A number of recent pieces in the Daily have encouraged me to write in support of the AmeriCorps program (AmeriCorps gets boost in federal funding, 04/06/2009). I spent almost a year in full-time service with the program between my junior and senior years. I can say that it was, without a doubt, the best decision I have made in my undergraduate career.
While hitchhiking through Yosemite National Park in the summer of 2007, I got picked up by a girl about my age. She asked me what I was doing in the park. I was rock climbing, dirt-bagging and generally avoiding the real world. When asked what she was doing, she replied, “Volunteering for AmeriCorps.” Those three magical words would shape my life forever. I applied for the position she had had and was presented with the wonderful opportunity to spend 2008 in the Sierra Nevada, working on environmental restoration, monitoring air and water quality and leading volunteers. In short, I had an experience so extensive and valuable I’m sure I still haven’t realized its full worth.
Students today are often thrust into college immediately after they graduate from high school.

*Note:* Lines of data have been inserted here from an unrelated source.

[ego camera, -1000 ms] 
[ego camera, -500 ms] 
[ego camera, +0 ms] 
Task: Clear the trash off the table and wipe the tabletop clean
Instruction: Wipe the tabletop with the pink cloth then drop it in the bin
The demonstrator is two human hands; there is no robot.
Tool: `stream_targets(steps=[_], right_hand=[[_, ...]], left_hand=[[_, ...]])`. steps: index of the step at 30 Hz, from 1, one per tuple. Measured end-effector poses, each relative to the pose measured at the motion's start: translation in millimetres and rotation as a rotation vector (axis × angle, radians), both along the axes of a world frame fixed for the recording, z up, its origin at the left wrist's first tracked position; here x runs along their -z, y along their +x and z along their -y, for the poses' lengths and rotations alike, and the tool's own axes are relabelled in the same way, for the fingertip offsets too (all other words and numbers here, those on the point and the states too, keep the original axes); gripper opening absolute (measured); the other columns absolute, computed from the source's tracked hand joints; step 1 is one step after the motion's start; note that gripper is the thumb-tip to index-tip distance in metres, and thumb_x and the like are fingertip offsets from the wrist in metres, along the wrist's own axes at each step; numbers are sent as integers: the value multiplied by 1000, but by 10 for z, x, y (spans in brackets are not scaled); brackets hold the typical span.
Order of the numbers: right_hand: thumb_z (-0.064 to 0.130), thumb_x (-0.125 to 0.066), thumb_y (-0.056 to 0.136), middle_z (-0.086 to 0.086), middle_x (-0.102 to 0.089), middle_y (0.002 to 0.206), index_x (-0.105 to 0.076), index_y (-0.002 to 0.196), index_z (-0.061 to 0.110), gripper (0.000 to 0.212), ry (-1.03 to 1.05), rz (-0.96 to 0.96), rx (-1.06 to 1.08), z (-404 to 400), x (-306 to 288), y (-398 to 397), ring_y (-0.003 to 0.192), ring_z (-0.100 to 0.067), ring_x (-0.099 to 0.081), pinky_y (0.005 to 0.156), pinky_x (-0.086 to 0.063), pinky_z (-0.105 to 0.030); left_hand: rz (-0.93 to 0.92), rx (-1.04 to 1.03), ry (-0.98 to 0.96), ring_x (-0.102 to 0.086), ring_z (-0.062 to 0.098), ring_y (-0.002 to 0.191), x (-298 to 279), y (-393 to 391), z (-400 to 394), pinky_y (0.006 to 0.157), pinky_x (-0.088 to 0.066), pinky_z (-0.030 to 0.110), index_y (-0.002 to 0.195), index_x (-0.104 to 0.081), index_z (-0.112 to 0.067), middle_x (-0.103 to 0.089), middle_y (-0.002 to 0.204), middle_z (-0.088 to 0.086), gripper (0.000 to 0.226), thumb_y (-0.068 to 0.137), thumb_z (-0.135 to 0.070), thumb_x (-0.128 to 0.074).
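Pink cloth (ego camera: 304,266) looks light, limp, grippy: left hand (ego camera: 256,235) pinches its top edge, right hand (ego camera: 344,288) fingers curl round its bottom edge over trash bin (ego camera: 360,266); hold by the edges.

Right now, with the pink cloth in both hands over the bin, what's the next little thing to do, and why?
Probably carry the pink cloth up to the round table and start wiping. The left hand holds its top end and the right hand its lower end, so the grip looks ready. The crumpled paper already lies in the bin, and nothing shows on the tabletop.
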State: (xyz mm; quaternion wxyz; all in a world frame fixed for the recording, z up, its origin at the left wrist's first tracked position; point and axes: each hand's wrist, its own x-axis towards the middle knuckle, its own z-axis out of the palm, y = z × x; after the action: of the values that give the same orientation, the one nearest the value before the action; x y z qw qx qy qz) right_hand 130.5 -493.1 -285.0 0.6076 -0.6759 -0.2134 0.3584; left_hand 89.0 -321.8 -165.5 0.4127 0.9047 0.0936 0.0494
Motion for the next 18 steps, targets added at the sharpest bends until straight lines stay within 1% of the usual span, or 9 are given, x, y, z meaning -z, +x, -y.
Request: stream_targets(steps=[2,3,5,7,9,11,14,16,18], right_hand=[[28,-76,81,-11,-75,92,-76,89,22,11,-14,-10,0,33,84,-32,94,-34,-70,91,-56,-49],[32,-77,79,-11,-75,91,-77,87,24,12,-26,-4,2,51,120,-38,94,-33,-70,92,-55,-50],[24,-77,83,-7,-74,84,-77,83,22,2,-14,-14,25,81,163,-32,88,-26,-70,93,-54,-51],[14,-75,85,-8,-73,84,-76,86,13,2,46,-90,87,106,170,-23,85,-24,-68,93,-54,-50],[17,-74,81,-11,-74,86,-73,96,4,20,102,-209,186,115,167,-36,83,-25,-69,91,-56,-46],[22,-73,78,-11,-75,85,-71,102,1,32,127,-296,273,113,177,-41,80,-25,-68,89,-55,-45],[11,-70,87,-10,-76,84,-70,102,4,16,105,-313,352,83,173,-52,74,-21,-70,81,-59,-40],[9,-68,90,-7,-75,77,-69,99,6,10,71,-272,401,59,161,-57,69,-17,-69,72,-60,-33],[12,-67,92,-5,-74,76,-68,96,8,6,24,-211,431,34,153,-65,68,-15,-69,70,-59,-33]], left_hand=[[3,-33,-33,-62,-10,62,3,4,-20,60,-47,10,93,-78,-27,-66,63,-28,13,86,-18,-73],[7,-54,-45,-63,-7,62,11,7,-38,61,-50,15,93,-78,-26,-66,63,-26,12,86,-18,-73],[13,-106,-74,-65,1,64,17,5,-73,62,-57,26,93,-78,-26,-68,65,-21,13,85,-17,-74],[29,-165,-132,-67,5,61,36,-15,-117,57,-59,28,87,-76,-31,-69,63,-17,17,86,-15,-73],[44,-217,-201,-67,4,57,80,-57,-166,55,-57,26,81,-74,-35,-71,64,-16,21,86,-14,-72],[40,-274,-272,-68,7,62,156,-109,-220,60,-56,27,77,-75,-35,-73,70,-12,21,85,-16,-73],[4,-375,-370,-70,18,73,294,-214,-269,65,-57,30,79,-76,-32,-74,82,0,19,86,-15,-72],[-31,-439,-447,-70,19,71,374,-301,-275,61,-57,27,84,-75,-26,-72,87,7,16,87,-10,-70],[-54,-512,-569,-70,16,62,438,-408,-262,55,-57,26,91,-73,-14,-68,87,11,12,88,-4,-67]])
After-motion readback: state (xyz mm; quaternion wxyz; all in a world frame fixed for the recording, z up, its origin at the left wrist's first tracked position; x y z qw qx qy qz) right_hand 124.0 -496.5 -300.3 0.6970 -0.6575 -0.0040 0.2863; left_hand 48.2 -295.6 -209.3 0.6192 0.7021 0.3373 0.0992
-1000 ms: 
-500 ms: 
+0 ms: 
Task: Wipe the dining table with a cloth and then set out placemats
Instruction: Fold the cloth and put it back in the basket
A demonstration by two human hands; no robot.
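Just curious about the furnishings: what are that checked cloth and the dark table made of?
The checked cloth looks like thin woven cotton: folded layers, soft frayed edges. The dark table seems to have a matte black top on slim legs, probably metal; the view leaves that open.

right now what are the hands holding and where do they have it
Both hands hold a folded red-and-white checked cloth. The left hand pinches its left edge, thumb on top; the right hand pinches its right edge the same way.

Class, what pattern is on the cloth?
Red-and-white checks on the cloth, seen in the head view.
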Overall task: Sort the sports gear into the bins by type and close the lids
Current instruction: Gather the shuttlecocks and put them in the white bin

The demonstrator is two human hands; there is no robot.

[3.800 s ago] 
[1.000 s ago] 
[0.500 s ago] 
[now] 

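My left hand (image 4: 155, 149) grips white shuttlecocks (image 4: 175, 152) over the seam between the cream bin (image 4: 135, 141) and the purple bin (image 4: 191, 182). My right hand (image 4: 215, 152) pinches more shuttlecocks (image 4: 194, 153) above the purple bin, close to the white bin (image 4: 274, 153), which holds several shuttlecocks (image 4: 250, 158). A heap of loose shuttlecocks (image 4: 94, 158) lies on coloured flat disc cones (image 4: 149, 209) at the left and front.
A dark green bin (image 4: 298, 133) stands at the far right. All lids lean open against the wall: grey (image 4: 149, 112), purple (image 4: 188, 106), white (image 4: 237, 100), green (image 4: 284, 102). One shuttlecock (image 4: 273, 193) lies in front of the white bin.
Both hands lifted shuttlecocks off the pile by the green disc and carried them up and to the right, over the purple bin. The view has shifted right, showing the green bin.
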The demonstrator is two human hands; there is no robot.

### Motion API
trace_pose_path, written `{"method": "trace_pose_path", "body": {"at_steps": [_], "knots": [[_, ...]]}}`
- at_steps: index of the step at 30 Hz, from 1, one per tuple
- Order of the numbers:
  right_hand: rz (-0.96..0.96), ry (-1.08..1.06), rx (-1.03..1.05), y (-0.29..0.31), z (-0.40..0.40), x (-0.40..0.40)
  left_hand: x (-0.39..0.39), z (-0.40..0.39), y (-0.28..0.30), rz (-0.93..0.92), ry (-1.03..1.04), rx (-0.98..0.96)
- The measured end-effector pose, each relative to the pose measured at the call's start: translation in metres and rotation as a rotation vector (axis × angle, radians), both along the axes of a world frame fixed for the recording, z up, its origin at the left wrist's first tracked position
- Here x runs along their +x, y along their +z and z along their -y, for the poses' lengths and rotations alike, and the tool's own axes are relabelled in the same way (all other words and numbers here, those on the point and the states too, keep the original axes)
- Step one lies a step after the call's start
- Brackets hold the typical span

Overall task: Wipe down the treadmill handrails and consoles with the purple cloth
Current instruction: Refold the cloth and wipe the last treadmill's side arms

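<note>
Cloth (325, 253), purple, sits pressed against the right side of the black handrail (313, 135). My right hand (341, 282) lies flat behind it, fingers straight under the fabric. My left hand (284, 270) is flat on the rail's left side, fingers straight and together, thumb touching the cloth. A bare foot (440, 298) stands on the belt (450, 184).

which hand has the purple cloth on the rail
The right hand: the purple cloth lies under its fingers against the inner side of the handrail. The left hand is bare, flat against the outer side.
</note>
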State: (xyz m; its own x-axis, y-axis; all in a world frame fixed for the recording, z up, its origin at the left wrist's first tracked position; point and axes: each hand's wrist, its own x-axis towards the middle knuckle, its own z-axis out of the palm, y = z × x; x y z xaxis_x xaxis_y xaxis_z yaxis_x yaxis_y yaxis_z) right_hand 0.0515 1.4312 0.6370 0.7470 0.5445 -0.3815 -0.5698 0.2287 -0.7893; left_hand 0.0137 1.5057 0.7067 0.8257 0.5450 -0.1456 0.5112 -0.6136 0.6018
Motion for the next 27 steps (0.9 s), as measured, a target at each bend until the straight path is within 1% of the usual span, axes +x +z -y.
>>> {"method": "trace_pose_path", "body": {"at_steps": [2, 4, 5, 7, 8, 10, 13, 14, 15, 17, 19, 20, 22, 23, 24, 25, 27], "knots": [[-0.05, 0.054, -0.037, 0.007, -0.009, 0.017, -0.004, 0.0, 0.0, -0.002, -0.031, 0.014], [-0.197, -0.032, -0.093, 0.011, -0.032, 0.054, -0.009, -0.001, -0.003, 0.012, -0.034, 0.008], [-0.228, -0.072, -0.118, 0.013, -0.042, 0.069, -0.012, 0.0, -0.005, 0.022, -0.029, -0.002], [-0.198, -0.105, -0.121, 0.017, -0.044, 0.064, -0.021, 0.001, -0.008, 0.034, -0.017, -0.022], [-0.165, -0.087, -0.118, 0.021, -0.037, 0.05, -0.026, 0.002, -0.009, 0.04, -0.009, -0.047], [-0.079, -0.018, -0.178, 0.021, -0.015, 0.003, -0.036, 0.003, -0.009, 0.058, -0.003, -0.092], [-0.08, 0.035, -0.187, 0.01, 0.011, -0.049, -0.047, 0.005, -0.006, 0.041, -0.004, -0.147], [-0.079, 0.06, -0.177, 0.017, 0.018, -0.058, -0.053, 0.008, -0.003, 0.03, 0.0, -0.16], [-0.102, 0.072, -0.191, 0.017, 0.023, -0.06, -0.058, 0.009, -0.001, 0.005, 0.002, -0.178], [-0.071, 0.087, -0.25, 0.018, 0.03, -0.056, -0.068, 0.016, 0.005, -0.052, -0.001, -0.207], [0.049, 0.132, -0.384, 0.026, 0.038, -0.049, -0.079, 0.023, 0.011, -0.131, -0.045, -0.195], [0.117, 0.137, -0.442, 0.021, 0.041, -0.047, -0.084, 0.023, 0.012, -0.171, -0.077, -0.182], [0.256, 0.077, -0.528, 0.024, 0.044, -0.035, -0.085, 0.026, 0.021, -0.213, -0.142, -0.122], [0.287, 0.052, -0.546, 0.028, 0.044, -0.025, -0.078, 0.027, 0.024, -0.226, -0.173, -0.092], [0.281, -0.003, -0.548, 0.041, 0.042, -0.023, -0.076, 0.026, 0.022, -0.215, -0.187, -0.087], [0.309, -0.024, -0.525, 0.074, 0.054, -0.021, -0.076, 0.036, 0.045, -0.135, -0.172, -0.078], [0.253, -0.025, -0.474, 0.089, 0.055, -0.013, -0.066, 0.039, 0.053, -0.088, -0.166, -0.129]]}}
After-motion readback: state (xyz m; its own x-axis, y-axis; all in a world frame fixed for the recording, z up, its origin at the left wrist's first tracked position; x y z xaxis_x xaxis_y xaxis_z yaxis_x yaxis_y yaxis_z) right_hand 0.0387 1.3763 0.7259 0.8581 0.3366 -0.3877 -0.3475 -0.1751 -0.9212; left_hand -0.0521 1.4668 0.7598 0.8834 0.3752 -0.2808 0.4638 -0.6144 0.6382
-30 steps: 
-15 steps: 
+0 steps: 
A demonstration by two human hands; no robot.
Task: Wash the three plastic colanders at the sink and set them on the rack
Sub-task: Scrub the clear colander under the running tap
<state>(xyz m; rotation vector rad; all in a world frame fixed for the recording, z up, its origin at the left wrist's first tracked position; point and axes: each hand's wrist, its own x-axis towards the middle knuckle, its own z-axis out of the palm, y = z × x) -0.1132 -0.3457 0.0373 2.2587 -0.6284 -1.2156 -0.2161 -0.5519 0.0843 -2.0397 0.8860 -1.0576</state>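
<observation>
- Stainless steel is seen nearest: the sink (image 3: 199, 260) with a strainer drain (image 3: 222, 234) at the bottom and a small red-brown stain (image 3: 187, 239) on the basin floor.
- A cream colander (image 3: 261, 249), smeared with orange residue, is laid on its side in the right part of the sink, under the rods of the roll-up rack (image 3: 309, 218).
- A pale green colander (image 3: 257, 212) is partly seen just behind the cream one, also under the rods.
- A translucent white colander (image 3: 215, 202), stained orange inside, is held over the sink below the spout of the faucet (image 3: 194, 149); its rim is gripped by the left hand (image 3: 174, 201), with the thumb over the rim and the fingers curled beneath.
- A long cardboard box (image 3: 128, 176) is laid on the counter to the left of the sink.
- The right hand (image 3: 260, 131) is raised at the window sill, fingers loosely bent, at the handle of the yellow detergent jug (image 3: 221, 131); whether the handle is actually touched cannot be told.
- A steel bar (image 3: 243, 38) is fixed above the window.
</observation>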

Armed only with adolescent experience and the advice of our parents, we’re expected to pick the classes and profession that will give us the happiest life possible. Summer internships and extracurriculars may help to guide us, but without a knowledge of what real work and real life entail, it seems foolish to assume we’re prepared for “real life.” AmeriCorps gave me the chance to sample the post-graduation world before being fully committed to it. And to be blunt, I got a pretty unique chance to figure out what was awesome and what was terrible.
On top of making great friends and doing amazing things, I was paid, provided with health insurance and received a $5,000 bonus I can spend on anything relating to my education. I urge anyone interested in doing community service, taking a break from school or getting a job after graduation (or all three) to visit the AmeriCorps website and read testimonials of other program graduates. And if you don’t want to wait until after graduation, don’t. Take a year off — serve your country and serve yourself.